Le disposizioni in materia di stranieri sul divieto d'entrata, la mancata proroga o la revoca del permesso di dimora come pure la verifica dei requisiti d'ammissione applicabili alle persone provenienti da Paesi terzi sono tese a combattere in maniera risoluta le violazioni o le minacce riguardanti la sicurezza e l'ordine pubblici o la sicurezza interna ed esterna. È possibile negare o revocare un'autorizzazione d'entrata o un permesso di dimora agli stranieri che incitano alla violenza contro persone appartenenti a un'altra religione o addirittura contro lo Stato di diritto, che istigano all'odio contro una parte della popolazione o che approvano pubblicamente un crimine contro l'umanità o atti terroristici.

In presenza di indizi concreti di una possibile minaccia alla sicurezza e all'ordine pubblici o alla sicurezza interna ed esterna della Svizzera, i servizi di polizia cantonali, il Servizio di analisi e prevenzione o gli uffici di migrazione procedono a una verifica approfondita specifica anche nel caso di persone che forniscono assistenza religiosa provenienti dai Paesi membri dell'UE / AELS.

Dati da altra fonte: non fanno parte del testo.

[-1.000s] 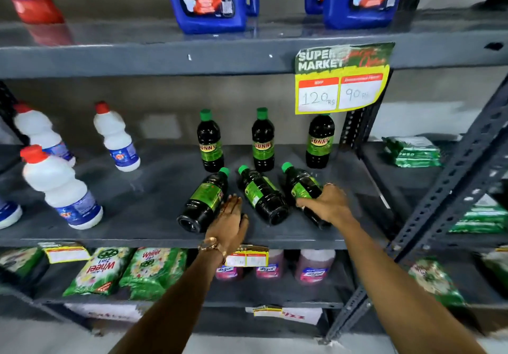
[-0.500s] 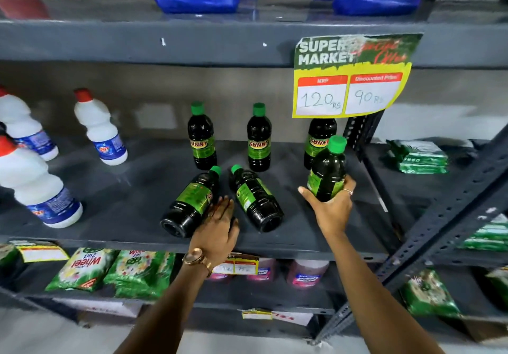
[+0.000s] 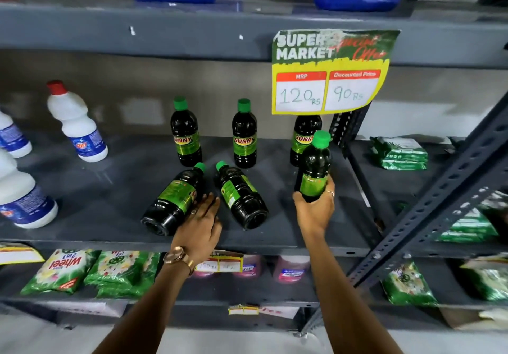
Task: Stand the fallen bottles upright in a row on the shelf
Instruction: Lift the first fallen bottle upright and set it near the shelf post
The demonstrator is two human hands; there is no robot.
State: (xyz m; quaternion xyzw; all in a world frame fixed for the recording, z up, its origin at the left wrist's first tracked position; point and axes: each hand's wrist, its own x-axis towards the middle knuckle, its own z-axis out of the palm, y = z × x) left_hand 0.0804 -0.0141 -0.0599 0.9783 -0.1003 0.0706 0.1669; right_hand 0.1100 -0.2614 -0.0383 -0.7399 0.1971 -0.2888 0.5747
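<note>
On the far left of the grey shelf (image 3: 90,205) stand three white bottles with blue labels, the farthest (image 3: 75,123) wearing a red cap. Toward the middle, two dark bottles stand upright at the back, the left standing bottle (image 3: 185,134) and the middle standing bottle (image 3: 244,135), both green-capped with green labels. In front of them lie two fallen ones, caps pointing toward the back: the left fallen bottle (image 3: 173,201) slants with its base near the shelf's front edge, and the right fallen bottle (image 3: 242,197) lies just beside it, apart from it. The left hand (image 3: 199,227), a watch on its wrist, rests between them with fingers spread and flat, its fingertips touching the left fallen bottle's side; its grip closes on nothing. Further right, the right hand (image 3: 316,210) has its grip wrapped around the lower body of the held bottle (image 3: 313,169), which is upright, tilted slightly, and its base is hidden by the hand. Just behind it a third upright bottle (image 3: 303,136) stands at the back, its top hidden by a yellow price sign (image 3: 327,73) hanging from the shelf above. Green packets (image 3: 398,153) lie on the neighbouring shelf at far right.
</note>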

La legge federale sulle misure per la salvaguardia della sicurezza interna (LMSI) consente alle autorità competenti di adottare misure preventive per scongiurare minacce alla sicurezza interna. Inoltre, il Codice penale svizzero punisce la pubblica istigazione alla violenza, lo scherno delle convinzioni religiose e la discriminazione razziale.

Un organo speciale di verifica per gli imam non apporterebbe alcun valore aggiunto rispetto ai mezzi a disposizione, sarebbe sproporzionatamente dispendioso e comporterebbe una stigmatizzazione, che a sua volta potrebbe mettere in pericolo la pace religiosa e l'integrazione.

Il Consiglio federale osserva, inoltre, che le disposizioni in materia di stranieri entrate in vigore il 1° gennaio 2008, tengono espressamente conto dell'importanza di chi fornisce assistenza religiosa. Alle persone provenienti da Stati terzi che esercitano un'attività di questo tipo può essere rilasciato un permesso di dimora o un permesso di soggiorno di breve durata soltanto se dispongono delle capacità necessarie per svolgere la loro attività specifica (ossia possono provare di aver concluso gli studi in teologia), hanno dimestichezza con la scala di valori sociali e giuridici della Svizzera e sono in grado, all'occorrenza, di trasmettere tali conoscenze ai loro assistiti. In particolare, devono possedere conoscenze della lingua nazionale parlata nel luogo di lavoro equivalenti al livello B1 del quadro di riferimento europeo comune per le lingue del Consiglio d'Europa (IT). Tali disposizioni mirano a rafforzare il ruolo positivo che le persone che forniscono assistenza religiosa possono svolgere nel processo d'integrazione.

Il Consiglio federale propone di respingere la mozione.